Here’s the thing. I don’t have much more to say about this episode, because I don’t like this show. I tune in to try and find one redeeming quality and I really can’t. There still isn’t anyone on this show I’m picturing naked. There’s no one I think I’d like to have on my team during the Apocalypse. There isn’t even anyone I wouldn’t kill just to get them to shut up.

I’ve decided it’s not that I don’t like the story. I think it’s poorly cast, with the exception of Daniel and Strand. Overall, it’s the writing and the dialogue and, yes, the acting. Now, perhaps with some better lines the actors would do a much better job, but the bottom line is that this entire show falls flat.

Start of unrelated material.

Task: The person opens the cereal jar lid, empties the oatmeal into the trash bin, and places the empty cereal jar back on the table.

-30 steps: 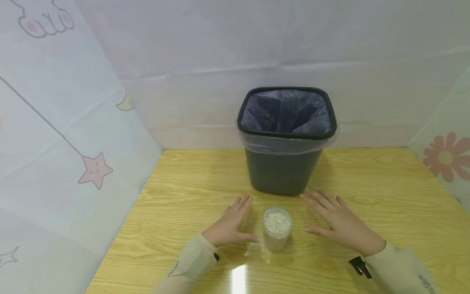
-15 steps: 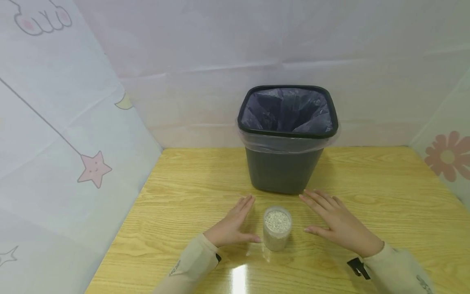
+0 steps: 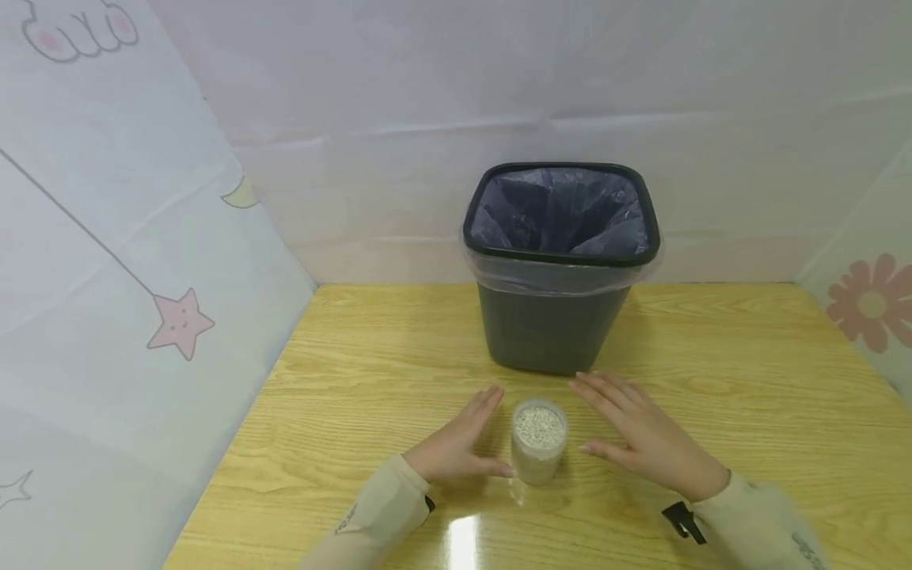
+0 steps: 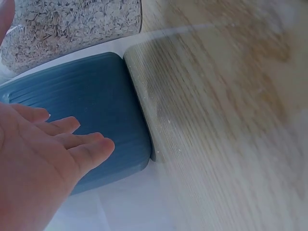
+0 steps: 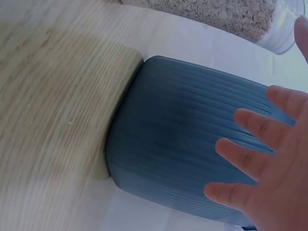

There is one bright spot – there are only three episodes left before it takes a mid-season break. It should end right around the time Preacher begins, and that show I’m really looking forward to, as I already have someone on that show to imagine dirty sex with. Dominic Cooper is to die for. Derek Wilson ain’t all that bad either. Also, Joseph Gilgun. This might just make up for everything. Only time will tell.

Shawn: It was the best episode of the season only because I got to shake my head along with someone else who was just as “what the fuck?” as me. So I’m just going to repeat all the stuff you said and by putting numbers next to them they’ll hopefully sound different but not nearly as funny.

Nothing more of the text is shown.